### Work instructions
Could you retype, exactly and with no pictures, only the lines from the first line of the records below through the line that contains "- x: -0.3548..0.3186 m"?

* * * * * * * * *

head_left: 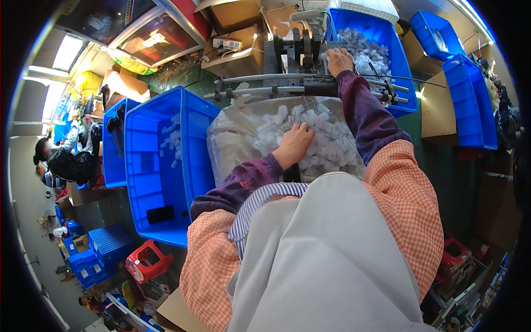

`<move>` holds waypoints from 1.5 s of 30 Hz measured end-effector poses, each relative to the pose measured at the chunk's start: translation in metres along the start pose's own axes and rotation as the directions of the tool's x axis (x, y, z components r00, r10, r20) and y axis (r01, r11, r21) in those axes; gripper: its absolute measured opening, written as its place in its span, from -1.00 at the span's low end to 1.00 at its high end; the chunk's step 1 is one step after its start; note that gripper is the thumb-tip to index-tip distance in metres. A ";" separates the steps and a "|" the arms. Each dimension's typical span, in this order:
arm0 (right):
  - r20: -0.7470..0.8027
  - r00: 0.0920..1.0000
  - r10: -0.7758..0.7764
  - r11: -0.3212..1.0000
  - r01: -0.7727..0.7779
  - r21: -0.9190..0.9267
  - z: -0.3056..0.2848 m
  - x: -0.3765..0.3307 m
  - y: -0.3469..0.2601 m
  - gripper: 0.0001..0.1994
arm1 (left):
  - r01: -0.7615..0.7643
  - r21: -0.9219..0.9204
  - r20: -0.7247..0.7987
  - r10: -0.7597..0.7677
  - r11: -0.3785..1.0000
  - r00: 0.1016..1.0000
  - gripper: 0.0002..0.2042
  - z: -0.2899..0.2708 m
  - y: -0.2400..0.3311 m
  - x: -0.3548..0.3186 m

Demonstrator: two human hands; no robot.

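Observation:
My left hand rests on a heap of small white plastic pieces with thin metal wires among them. Its fingers curl down into the heap, and whatever they grip is hidden. Clear plastic sheeting lies under the heap. Farther forward, my right hand is at the right side of a dark metal machine. Those fingers are bent together against it, and anything held in them is hidden. Metal rods cross in front of the machine, below my right hand.
A blue bin on the left holds some white pieces and a black phone-like slab. Another blue bin, full of greyish-white pieces, stands right of the machine. A red stool is at lower left. Cardboard boxes stand behind. People are at far left.

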State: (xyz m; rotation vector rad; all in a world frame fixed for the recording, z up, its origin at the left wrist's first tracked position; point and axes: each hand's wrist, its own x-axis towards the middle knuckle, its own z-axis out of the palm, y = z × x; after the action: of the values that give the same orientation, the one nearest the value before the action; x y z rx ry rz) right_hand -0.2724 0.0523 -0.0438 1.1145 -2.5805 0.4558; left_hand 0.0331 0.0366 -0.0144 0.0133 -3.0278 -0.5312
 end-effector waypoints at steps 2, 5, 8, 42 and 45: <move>0.022 1.000 0.003 1.000 -0.004 0.025 0.001 0.000 0.001 -0.84 | -0.003 -0.020 -0.009 0.002 1.000 1.000 -0.81 0.002 -0.001 0.001; 0.063 0.998 0.001 0.999 -0.004 0.043 0.000 0.003 0.003 -0.82 | 0.004 -0.049 -0.013 -0.005 0.999 1.000 -0.83 0.003 -0.003 0.004; 0.088 0.996 0.035 0.998 -0.040 0.055 -0.005 0.004 0.000 -0.80 | 0.003 -0.050 -0.017 -0.004 0.999 1.000 -0.85 0.000 -0.004 0.007; 0.141 0.978 0.154 0.988 -0.155 -0.003 -0.014 -0.009 0.016 -0.77 | 0.097 -0.456 -0.242 -0.229 0.884 0.943 -0.92 -0.083 -0.015 0.013; 0.279 0.944 0.176 0.981 -0.143 -0.132 -0.024 0.004 0.028 -0.76 | 0.072 -0.451 -0.265 -0.211 0.889 0.941 -0.91 -0.090 -0.009 0.022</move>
State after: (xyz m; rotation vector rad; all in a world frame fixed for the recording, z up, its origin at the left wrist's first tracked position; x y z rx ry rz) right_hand -0.2925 0.0774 -0.0253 1.0026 -2.9250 0.1912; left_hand 0.0173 -0.0024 0.0683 0.2720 -2.5537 -1.0987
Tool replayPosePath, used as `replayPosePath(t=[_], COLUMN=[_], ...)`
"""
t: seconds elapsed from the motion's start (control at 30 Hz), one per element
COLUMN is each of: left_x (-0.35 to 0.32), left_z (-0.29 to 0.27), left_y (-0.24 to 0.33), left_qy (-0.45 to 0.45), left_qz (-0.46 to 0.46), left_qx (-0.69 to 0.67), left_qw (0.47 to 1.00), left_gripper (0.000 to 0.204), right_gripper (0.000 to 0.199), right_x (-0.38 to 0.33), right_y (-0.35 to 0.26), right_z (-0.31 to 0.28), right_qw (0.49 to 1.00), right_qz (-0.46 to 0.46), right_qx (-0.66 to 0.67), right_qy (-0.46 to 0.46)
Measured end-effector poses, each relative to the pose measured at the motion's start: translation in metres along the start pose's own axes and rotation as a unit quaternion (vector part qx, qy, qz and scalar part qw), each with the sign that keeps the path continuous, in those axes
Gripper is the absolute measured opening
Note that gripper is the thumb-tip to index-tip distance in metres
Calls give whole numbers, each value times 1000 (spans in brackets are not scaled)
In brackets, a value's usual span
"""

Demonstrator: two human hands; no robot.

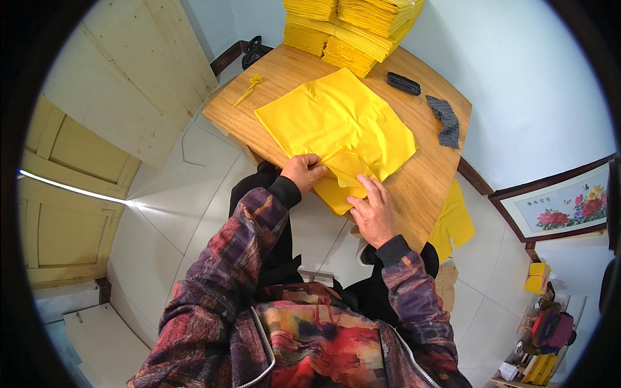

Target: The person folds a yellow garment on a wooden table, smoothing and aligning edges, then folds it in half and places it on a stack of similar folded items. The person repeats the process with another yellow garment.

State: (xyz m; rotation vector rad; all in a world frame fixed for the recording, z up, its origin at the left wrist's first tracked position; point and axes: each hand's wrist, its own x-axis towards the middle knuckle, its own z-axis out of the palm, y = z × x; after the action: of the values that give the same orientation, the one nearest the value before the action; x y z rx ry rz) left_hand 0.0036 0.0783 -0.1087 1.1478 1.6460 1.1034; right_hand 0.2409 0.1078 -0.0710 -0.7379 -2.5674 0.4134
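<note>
A folded yellow sheet (344, 184) is pinched at the table's (427, 174) near edge by the left hand (303, 172), fingers curled on its fold; it is pressed flat by the right hand (373, 210), fingers spread; larger yellow sheets (336, 119) lie beneath; yellow stacks (352, 29) stand behind.

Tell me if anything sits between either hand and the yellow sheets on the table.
Nothing visible does. The left hand and right hand both rest directly on the yellow sheets at the near edge of the wooden table.
</note>
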Motion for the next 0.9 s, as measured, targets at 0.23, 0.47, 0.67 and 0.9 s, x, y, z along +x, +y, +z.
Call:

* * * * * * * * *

### Answer to this exercise
head_left: 

`<move>` holds waypoints from 1.5 s of 30 Hz measured end-effector poses, each relative to the pose measured at the chunk's start: translation in metres along the start pose's own axes and rotation as the directions of the tool's x axis (x, y, z components r00, r10, r20) and y axis (r01, r11, r21) in those axes; gripper: its absolute measured opening, written as its place in its span, from -1.00 at the span's low end to 1.00 at its high end; the chunk's step 1 is one step after its start; note that gripper is the thumb-tip to index-tip distance in metres. A ";" separates the steps and a "|" the arms. Each dimension's typical span, in this order:
arm0 (right):
  - r20: -0.7470..0.8027
  - r00: 0.0920..1.0000
  - r10: -0.7758..0.7764
  - r11: -0.3212..1.0000
  - r01: -0.7727..0.7779
  - r21: -0.9190..0.9267
  - z: -0.3056..0.2848 m
  - x: -0.3765..0.3307 m
  - y: -0.3469..0.2601 m
  - gripper: 0.0001..0.1994
arm1 (left):
  - r01: -0.7615..0.7643
  - r21: -0.9219..0.9204
  - r20: -0.7247..0.7987
  - r10: -0.7597..0.7677
  - r11: -0.3785..1.0000
  - r00: 0.1016..1.0000
  - gripper: 0.0002..0.2042
  - z: -0.2899..0.2708 m
  - y: -0.2400..0.3311 m
  - x: -0.3548..0.3186 m

No further output is needed for this exercise.